When you work for an employer, one of the most common benefits you are offered is a retirement plan. Typically this is a 401(k) and, if you are very lucky, it will be offered with “employer matching.” This helps you save twice as much. For those of us in the freelance and self-employed sectors, however, we have to find our own ways. We don’t have employers automatically deducting money for retirement or automatically depositing a portion of every paycheck into a savings account so we won’t be tempted to spend it. We have to do all of that ourselves.
Here are the four basic ways that you can invest in your short and long-term financial health:
Long Term Saving Via Investment Portfolios
Investing in stocks, bonds, mutual funds, commodities, etc. is one of the most important parts of setting up a stable financial future. There is no doubt that investing can be risky. It is definitely riskier than a straightforward savings plan. Still it is the single best way for your money to make more money.
If you’re new to trading and this type of investing, it is important to go slowly and to get accustomed to how trading works and to get a feel for how the market behaves before investing large sums. One of the best ways to do this is to learn from professionals and emulate their actions. You might choose to do this via professional financial management firms or a highly regarded broker. If you feel you can learn better on your own, there are plenty of books to read and websites like 24Option that will help you on your investing journey. Click here to check out their blog.
Long-Term Saving Via Retirement Accounts
Just because you don’t have an employer matched 401(k) doesn’t mean you can’t set up a retirement account for yourself. You can do this via a regular savings account, but the better option is to set up your own Individual Retirement Account (IRA). There are several different types of IRAs to choose from. The one you use will be determined by how much you make, how much you want to save, whether you want to pay taxes on it now or later, etc. IRAs are better than “plain” savings accounts because their interest rates are higher and they offer better rates and terms.
Short Term Savings Plans
In addition to your IRA, there are three types of savings that you need to do as a freelancer if you want to stay financially solvent.
Saving for Taxes: as a freelancer or self-employed person, your taxes are more complicated than the traditional employee’s. One of the biggest differences is that you need to pay your taxes in advance via estimated tax payments. Typically these add up to 25% of your gross income, but you’ll want to check current tax tables for an accurate number. Make sure that you set this amount aside into it’s own account every time you get paid. If you save it a little at a time, writing that check every quarter won’t feel like such a burden because you’ll already have the money on hand.

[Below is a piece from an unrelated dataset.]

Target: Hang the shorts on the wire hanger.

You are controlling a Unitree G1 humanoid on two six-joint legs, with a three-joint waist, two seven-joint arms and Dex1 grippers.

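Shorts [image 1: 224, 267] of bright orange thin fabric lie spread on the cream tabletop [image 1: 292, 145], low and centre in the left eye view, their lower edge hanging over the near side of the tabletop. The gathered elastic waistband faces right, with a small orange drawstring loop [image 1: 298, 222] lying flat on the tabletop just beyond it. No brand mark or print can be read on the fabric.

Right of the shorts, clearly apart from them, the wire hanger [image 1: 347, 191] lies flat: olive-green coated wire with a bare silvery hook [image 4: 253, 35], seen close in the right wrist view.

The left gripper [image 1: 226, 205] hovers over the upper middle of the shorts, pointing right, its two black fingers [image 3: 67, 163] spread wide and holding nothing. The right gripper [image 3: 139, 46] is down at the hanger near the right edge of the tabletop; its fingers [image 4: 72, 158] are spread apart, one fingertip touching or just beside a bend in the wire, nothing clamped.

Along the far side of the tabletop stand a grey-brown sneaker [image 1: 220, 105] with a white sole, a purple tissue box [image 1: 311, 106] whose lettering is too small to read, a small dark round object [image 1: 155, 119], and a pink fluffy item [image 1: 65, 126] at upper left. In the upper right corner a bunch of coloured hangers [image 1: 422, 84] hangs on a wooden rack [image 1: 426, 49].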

Six Months Living Expenses: It is important that you keep at least six months of living expenses tucked away in a (hopefully high interest) savings account. This way, if you lose a client or want to change fields, you won’t have to worry about making ends meet while you find a replacement client or set up your new business. The best way to save for this is to tuck away 5-10% of every payment you receive until you’ve reached the amount you think you’ll need. Then reduce that amount to 3-5% to pad the account and give yourself some breathing room.
Emergency Fund: It’s good to always have at least a few thousand in the bank in case an emergency hits. Unexpected car repairs, medical bills, equipment replacement–nobody likes having to figure out how they’ll fund a huge expense on the fly. To do this, like with your living expenses savings account, set aside 5-10% of every payment until you’ve got at least a few thousand set aside then reduce your savings to 3-5% so you can continue to grow the account’s breathing room.
It takes a lot of discipline to do this much saving and investing. It can be difficult to put that money aside when your budget is already tight. Trust us when we tell you though that saving now will save you potentially years of grief later.